> **ASSIGNMENT**
Count the lines in the records below that contain the word "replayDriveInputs", and give that figure alone.

> **Data items**

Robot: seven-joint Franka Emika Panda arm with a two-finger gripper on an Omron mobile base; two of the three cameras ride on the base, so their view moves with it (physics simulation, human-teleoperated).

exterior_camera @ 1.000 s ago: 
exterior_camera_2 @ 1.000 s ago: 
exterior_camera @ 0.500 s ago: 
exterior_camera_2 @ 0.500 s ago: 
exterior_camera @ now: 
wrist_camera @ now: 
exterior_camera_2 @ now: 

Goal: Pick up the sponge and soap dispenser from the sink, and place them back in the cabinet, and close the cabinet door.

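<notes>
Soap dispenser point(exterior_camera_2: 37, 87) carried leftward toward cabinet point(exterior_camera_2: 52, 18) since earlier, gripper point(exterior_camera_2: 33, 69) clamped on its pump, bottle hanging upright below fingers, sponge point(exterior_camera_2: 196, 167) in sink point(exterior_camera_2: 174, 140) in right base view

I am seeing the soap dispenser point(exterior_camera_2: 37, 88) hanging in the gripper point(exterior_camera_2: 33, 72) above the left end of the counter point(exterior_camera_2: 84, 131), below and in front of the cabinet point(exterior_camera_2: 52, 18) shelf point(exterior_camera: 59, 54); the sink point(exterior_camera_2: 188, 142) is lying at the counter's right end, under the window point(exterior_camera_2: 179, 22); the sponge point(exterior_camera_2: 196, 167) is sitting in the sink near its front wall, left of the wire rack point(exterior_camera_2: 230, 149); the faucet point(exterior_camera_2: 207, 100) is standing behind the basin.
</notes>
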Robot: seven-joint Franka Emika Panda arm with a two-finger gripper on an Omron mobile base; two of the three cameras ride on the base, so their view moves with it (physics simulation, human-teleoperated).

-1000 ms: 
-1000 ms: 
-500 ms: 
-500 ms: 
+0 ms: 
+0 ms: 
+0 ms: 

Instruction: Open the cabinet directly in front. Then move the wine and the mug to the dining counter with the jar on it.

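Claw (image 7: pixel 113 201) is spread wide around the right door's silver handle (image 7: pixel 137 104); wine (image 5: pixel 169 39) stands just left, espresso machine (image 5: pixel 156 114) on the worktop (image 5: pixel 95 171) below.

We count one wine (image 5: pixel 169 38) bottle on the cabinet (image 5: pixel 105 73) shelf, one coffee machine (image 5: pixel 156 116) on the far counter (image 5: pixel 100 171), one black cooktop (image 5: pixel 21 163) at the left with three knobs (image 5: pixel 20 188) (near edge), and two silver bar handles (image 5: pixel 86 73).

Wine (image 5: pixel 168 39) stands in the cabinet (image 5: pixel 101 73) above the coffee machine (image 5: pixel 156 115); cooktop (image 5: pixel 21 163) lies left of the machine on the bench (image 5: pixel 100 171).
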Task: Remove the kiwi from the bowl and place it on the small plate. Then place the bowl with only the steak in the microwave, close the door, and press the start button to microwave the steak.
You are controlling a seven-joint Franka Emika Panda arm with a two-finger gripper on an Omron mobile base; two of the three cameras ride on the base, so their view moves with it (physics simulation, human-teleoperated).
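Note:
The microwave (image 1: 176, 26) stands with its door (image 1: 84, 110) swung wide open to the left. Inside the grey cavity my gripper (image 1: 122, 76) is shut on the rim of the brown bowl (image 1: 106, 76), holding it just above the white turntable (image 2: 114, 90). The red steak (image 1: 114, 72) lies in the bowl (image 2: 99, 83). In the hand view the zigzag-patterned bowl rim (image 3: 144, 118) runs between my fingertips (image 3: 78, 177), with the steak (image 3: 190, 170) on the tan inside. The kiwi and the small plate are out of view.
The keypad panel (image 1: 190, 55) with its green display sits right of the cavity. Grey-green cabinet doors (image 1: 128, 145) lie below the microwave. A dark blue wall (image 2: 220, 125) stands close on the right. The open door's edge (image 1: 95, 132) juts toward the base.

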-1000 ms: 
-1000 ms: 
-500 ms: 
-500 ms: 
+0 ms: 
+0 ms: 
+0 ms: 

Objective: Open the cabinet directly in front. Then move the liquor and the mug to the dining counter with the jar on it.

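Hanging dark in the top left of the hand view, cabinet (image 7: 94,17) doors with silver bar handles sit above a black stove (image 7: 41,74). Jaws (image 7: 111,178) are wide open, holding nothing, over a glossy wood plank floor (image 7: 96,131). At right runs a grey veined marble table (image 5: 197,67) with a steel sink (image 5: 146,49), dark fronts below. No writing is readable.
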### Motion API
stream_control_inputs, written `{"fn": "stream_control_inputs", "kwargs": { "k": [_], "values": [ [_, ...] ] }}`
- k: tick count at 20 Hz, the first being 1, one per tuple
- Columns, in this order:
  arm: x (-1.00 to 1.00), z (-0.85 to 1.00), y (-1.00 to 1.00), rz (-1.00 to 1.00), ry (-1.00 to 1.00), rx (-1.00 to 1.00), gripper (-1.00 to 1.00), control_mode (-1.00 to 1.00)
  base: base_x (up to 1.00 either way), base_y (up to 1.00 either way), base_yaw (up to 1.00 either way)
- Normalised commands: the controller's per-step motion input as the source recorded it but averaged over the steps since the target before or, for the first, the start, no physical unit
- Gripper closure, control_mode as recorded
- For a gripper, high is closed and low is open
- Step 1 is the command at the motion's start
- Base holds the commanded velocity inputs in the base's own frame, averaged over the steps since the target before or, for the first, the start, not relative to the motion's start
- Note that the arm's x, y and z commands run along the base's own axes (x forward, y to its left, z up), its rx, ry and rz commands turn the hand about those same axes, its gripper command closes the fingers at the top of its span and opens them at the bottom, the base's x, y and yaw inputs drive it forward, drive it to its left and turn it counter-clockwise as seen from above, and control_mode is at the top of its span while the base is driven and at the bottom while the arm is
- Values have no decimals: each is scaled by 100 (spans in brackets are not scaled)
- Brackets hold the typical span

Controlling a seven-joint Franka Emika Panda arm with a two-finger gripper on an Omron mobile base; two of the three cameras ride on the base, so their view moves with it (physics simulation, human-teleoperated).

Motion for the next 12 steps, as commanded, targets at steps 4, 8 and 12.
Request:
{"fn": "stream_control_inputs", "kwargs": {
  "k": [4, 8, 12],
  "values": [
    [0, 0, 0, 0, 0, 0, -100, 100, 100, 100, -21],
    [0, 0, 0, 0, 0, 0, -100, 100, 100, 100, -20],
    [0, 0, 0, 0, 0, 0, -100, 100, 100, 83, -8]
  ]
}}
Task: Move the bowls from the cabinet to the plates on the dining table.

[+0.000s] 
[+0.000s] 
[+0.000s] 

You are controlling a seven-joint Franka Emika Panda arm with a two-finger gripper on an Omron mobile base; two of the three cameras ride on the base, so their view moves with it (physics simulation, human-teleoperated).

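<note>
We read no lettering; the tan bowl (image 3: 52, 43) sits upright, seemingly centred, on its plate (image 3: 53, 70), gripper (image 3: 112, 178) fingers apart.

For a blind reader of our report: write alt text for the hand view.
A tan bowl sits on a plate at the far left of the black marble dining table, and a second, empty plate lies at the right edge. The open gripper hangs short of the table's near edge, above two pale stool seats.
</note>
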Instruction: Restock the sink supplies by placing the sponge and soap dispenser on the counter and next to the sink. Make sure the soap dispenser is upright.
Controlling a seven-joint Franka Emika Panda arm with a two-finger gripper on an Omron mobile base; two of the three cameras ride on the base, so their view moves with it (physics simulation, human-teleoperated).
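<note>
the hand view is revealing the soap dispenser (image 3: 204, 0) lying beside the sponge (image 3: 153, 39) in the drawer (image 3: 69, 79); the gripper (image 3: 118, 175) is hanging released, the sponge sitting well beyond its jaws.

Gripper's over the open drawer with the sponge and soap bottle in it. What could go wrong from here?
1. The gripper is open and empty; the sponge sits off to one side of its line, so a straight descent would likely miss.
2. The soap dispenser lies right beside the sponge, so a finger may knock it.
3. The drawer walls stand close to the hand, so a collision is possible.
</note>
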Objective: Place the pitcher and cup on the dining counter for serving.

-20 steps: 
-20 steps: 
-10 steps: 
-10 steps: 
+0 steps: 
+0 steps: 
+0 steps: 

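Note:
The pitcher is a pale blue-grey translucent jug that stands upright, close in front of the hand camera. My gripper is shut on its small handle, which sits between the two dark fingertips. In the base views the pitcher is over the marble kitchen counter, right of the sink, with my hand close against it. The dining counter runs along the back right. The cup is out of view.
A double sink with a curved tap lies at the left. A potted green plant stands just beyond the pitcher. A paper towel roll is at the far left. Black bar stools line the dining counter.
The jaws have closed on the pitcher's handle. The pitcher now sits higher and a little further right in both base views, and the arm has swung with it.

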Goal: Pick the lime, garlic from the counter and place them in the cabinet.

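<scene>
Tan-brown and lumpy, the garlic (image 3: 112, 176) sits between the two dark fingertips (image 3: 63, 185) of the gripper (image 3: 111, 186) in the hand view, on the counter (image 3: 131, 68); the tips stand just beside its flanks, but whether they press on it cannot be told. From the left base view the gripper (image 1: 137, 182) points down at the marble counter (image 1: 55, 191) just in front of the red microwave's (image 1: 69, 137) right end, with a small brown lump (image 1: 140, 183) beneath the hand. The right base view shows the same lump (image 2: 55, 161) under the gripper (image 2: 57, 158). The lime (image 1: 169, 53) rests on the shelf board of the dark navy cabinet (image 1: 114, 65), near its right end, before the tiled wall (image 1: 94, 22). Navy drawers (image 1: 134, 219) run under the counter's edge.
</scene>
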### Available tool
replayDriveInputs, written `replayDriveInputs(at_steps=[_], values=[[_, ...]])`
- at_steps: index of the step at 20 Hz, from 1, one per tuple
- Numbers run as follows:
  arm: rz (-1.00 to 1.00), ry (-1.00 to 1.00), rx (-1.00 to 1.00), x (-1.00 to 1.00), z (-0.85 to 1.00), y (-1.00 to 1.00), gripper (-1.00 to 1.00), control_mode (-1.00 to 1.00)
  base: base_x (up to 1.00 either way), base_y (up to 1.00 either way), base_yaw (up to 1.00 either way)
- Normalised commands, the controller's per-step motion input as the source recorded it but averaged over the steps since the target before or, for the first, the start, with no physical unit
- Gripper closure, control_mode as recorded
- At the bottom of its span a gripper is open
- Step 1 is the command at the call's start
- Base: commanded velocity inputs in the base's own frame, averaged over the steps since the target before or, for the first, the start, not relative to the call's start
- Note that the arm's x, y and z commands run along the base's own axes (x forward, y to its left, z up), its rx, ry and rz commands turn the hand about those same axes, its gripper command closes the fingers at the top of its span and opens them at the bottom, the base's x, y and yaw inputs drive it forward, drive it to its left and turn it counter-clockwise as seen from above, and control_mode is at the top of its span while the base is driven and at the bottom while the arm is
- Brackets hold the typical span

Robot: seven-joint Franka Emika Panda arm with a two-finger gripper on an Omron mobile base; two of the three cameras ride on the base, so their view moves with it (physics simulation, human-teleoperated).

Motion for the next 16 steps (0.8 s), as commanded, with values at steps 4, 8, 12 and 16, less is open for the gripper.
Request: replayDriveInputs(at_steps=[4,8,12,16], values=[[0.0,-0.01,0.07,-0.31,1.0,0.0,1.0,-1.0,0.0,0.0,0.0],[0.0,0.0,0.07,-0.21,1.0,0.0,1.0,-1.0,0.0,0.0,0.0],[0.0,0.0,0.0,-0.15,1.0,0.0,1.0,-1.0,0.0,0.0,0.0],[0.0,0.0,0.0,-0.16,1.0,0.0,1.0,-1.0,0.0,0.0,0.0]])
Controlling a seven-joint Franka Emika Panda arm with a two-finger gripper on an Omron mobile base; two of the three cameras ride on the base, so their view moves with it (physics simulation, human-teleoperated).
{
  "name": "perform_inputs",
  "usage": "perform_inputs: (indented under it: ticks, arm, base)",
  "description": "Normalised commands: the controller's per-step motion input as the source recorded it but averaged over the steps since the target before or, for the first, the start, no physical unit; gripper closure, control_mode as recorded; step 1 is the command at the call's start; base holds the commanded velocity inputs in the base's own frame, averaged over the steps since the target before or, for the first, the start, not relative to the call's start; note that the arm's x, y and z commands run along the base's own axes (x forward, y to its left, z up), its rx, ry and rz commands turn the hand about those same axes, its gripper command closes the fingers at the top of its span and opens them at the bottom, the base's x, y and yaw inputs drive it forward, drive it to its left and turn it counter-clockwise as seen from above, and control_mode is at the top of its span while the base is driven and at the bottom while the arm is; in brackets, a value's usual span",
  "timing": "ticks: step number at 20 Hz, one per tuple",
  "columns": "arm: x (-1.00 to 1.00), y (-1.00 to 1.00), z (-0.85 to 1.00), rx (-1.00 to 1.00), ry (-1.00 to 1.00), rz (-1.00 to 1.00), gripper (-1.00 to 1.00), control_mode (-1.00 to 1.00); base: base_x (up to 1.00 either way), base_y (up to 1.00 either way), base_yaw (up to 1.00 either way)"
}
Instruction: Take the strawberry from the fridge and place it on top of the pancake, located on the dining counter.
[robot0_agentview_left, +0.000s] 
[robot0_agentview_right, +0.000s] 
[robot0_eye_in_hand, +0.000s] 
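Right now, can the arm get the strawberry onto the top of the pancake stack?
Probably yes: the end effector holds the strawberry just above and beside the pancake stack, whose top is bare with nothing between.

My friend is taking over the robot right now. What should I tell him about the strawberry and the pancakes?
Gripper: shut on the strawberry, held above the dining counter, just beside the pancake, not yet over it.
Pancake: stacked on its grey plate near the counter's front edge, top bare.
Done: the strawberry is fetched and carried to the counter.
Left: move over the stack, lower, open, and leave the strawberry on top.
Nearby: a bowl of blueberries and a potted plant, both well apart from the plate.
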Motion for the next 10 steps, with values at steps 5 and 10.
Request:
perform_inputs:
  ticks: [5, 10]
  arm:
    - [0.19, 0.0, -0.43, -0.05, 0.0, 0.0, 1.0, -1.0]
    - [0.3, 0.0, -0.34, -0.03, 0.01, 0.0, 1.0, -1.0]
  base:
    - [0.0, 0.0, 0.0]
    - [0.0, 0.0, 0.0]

> **RESULT**
2